GitLab team-members Password Requirements

• At GitLab, we enforce a strong password requirement, which consists of minimum length of 12 characters.
• To make a secure password you can remember, consider using a combination of 5 or more random words
• The use of special characters is not required or even recommended.
• Avoid creating predictable passwords.
• Passwords cannot be reused.
• Passwords should not be the same as username.
• Passwords should be unique from the previous passwords used.

Password Management

• Password "hints" are not to be used. If a password is forgotten, a mechanism must be in place to replace a password/passphrase with sufficient controls to verify the identity of the requester of the password reset.
• Passwords must be stored in a way that is resistant to offline attacks and must be salted and hashed using a suitable one-way key derivation function.
• If a password is required to be stored, it must be stored within an approved password manager application and may be pasted from this using a master password function (e.g. 1Password).
• Passwords are to be kept private and secured.
• If an account or password is suspected to have been compromised, report the incident to Security and promptly follow their instructions.
• Passwords are not to be shared or be in clear text or be written down.
• Security questions like "What is your favorite color? What is your mother's maiden name?", etc should be answered with a random non-obvious word or set of words. You can generate answers in 1Password and store them as a note. That way the answer won't be guessable and will be unique across different sites.

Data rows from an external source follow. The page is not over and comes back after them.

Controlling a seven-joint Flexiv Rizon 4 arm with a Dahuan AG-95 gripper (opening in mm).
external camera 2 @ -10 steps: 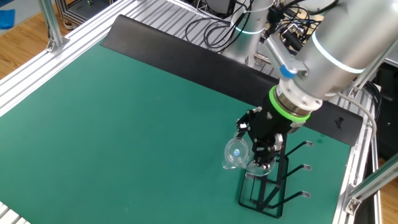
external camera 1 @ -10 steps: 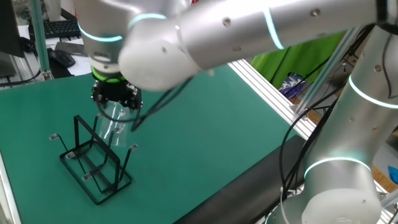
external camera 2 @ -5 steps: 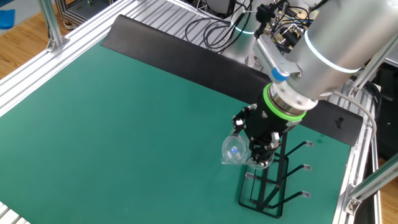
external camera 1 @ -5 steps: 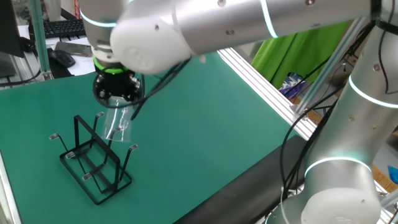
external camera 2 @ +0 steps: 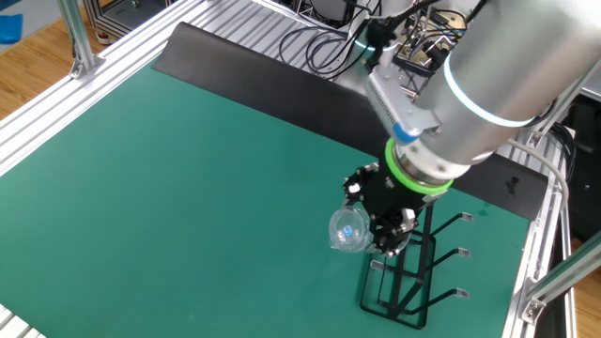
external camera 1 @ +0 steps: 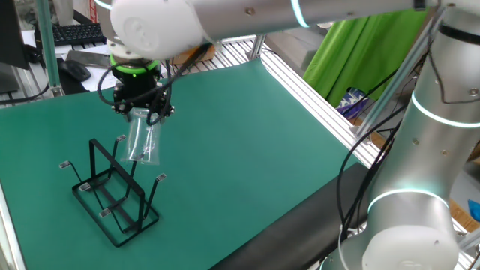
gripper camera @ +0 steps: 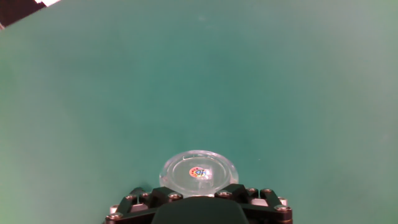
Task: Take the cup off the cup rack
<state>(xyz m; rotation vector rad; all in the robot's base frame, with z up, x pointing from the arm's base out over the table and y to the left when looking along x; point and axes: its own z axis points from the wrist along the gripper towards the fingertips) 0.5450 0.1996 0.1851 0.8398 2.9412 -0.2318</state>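
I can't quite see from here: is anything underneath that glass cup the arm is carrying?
Only bare green mat lies under the cup, which hangs in the gripper above and beside the cup rack. No peg shows inside it. The mat straight beneath its base is covered in the hand view.

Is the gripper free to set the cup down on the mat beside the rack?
Probably yes: the gripper holds the cup clear above the rack, and the mat beside it looks bare.
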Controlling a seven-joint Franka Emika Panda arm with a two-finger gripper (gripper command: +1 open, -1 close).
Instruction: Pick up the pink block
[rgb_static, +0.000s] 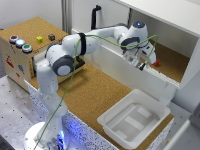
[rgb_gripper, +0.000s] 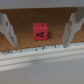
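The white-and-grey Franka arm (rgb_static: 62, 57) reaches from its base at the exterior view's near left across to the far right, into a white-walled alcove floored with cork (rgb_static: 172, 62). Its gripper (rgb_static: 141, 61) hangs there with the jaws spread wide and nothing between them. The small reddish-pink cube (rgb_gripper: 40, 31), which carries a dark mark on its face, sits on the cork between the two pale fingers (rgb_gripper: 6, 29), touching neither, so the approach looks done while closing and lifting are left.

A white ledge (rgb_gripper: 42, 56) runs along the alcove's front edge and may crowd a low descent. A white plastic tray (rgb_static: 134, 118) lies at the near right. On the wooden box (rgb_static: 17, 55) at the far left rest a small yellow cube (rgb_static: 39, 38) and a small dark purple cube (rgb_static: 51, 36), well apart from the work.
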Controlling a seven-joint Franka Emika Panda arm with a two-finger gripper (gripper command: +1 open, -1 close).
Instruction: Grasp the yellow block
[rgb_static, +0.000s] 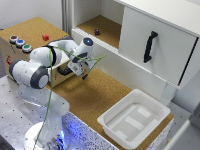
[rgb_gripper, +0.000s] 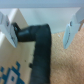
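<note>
On the left of the cork-topped counter (rgb_static: 107, 92), the white Franka arm (rgb_static: 35, 72) reaches across toward a cork-topped wooden box (rgb_static: 30, 31), and its claw (rgb_static: 81, 71) hangs just beside the box's near right side. In the wrist view the claw (rgb_gripper: 39, 40) is open: its 2 pale fingers (rgb_gripper: 75, 25) stand well apart with a curved black handle (rgb_gripper: 40, 42) between them. The handle lies close against 1 finger and clear of the other; whether that finger touches it cannot be told from the blurred picture. Nothing is held.

The tiny yellow block cannot be made out in either view, so its place cannot be told.

On top of the box, toward the exterior view's left, sit 3 round buttons in a row: a red button (rgb_static: 13, 38), a blue button (rgb_static: 20, 43) and a green button (rgb_static: 26, 48). A small red cube (rgb_static: 45, 37) rests on the same top, to the right of the buttons and apart from them. Farther back, a small dark block (rgb_static: 97, 31) lies on the cork floor of an open white cabinet compartment (rgb_static: 80, 12). To its right a white cabinet door (rgb_static: 167, 40) carries a black bar handle (rgb_static: 150, 46). A shallow white plastic tray (rgb_static: 107, 122) sits at the near right end of the counter.
</note>
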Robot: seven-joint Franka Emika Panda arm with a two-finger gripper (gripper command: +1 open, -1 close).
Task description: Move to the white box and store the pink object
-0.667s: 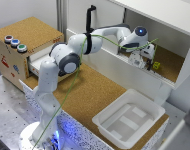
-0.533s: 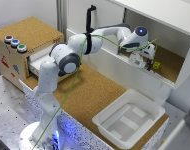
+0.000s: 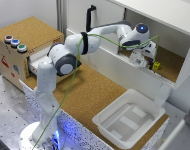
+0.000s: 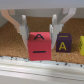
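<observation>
In the wrist view my gripper (image 4: 39, 36) stands over the pink object (image 4: 40, 46), a pinkish-red block marked "A", with one finger (image 4: 23, 27) against each of its sides. The block sits at the cork floor, and I cannot tell if it is lifted. In the exterior view my gripper (image 3: 139, 59) reaches inside the white cabinet and hides the block. The white box (image 3: 151, 109), a shallow ribbed bin, stands empty on the cork table toward the exterior view's right, well below and in front of the gripper.
A purple "A" block (image 4: 63, 44) and a yellow-green cube (image 4: 80, 44) (image 3: 156, 65) stand beside the pink block. The cabinet's white front ledge (image 4: 42, 67) runs just before them. A wooden box with coloured buttons (image 3: 15, 50) stands at the exterior view's left.
</observation>
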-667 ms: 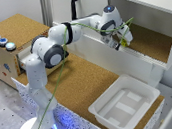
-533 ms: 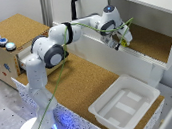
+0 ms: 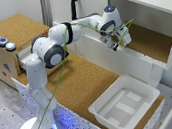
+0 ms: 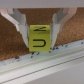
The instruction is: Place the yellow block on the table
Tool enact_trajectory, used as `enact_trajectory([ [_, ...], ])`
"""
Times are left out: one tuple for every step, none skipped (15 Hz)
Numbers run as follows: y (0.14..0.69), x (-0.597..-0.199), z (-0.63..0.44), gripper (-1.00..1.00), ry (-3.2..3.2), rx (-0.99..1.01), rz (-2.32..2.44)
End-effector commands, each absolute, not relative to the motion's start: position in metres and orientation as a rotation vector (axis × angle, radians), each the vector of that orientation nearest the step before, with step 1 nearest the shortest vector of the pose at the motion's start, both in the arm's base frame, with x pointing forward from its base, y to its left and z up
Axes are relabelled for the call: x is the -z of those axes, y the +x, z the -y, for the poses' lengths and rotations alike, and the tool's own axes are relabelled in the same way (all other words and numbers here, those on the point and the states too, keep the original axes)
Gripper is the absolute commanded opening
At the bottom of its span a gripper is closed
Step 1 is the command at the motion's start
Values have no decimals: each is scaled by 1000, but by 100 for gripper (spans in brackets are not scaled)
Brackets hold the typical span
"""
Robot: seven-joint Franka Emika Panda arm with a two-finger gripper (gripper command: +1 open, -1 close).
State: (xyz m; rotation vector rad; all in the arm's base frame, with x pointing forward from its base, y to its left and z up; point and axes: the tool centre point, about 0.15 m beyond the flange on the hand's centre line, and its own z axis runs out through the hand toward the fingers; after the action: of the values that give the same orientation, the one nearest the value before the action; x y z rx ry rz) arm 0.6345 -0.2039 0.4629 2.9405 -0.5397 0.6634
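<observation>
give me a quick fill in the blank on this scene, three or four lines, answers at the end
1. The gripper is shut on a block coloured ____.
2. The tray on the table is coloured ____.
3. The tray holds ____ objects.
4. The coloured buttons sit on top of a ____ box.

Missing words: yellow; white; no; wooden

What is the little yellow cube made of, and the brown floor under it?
The little yellow cube looks like painted wood or plastic: smooth, matte faces with dark markings. The brown floor looks like cork: grainy and speckled.
</observation>
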Motion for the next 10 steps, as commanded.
enact_trajectory([
  [581,-481,174,-100,2972,-731,389],
  [564,-477,163,-100,2992,-740,350],
  [548,-473,156,-100,3011,-723,337],
  [532,-468,149,-100,3023,-709,336],
  [515,-462,144,-100,3042,-682,339],
  [505,-460,142,-100,3050,-679,344],
  [489,-453,138,-100,3070,-639,362],
  [478,-449,135,-100,3080,-615,364],
  [462,-441,127,-100,3094,-570,352],
  [448,-433,123,-100,3102,-528,347],
])
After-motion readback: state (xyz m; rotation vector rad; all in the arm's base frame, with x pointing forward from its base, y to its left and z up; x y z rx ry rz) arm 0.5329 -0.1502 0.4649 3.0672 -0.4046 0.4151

System Password Requirements

• For systems where a password can be configured the minimum password length needs to be set to 12 characters.
• To make a secure password you can remember, consider using a combination of 5 or more random words
• The use of special characters is not required or even recommended.
• If a particular system will not support 12 character passwords, then the maximum number of characters allowed by that system shall be used.
• If a particular system requires a password history, configuration should be set for 25 remembered passwords.
• Passwords are not acceptable if they match the subsequent patterns, and must be checked against commonly used or expected patterns, including known breached password lists, dictionary words, repetitive or sequential characters, or context specific words, such as the name of the service, username, or derivatives thereof.
• System administrators of applications and or devices must change default passwords.
• System administrators need to enable password strength on third party applications and or tools, where applicable.
• For applications where a password is the only source of authentication a password must be expired within a maximum of 90 calendar days.
• Systems should monitor and log failed login attempts.
• Authentication failed login attempts information needs to be recorded within the application logs such as: name, date, number of failed attempts, unique log identifier.
• Repeated failed login attempts must trigger a temporary account lockout after 10 failed attempts. The lockout may end after a designated period of time, or require a manual unlock, depending on the profile of the application.

Two Factor Authentication

All GitLab team members should use Two Factor Authentication (2FA) whenever possible. Usage of 2FA by GitLab team members is required for access to the production environment. It should be noted that references to MFA (Multi-Factor Authentication) are often included in language associated with third party products and certain Compliance references, but the general concept is still covered by the term "2FA". There are different 2FA methods that can be used by GitLab team members. These are ranked by security strength:

• U2F. U2F (Universal 2nd Factor) uses a hardware token and is considered the most secure method, assuming the hardware token itself is physically secured.
• Push Authentication. For Push Authentication to work, the authentication service and a complementary mobile app typically use RSA keys and OOB (Out Of Band) communications to perform the secondary authentication. GitLab uses Okta, and by using the Okta Verify mobile app, you can perform Push Authentication. From a pure cryptographic perspective this is slightly less secure than U2F as U2F uses secure hardware storage, otherwise they are pretty much equal.
• TOTP. TOTP (Time-based One Time Password) is a popular method for a second factor. This can be done via a mobile app (Google Authenticator, Duo Security, etc) although there are some software implementations as well. While not as secure as U2F or Push as TOTP could be phished (although the attack window would be extremely short), it is still a very secure method of authentication. As 1Password is used by GitLab team members, this could be used for TOTP after proper configuration (see below).
• SMS. SMS (Short Message Service) is a method of using text messaging to provide out-of-band (OOB) authentication. As the messages can be spoofed or intercepted more easily than other methods, SMS is not recommended for 2FA. As of this writing the Security Department is unaware of GitLab assets or third party applications that team members are using that only support SMS 2FA, but if you need to use something that only offers SMS as a second factor for GitLab, contact the Security Department.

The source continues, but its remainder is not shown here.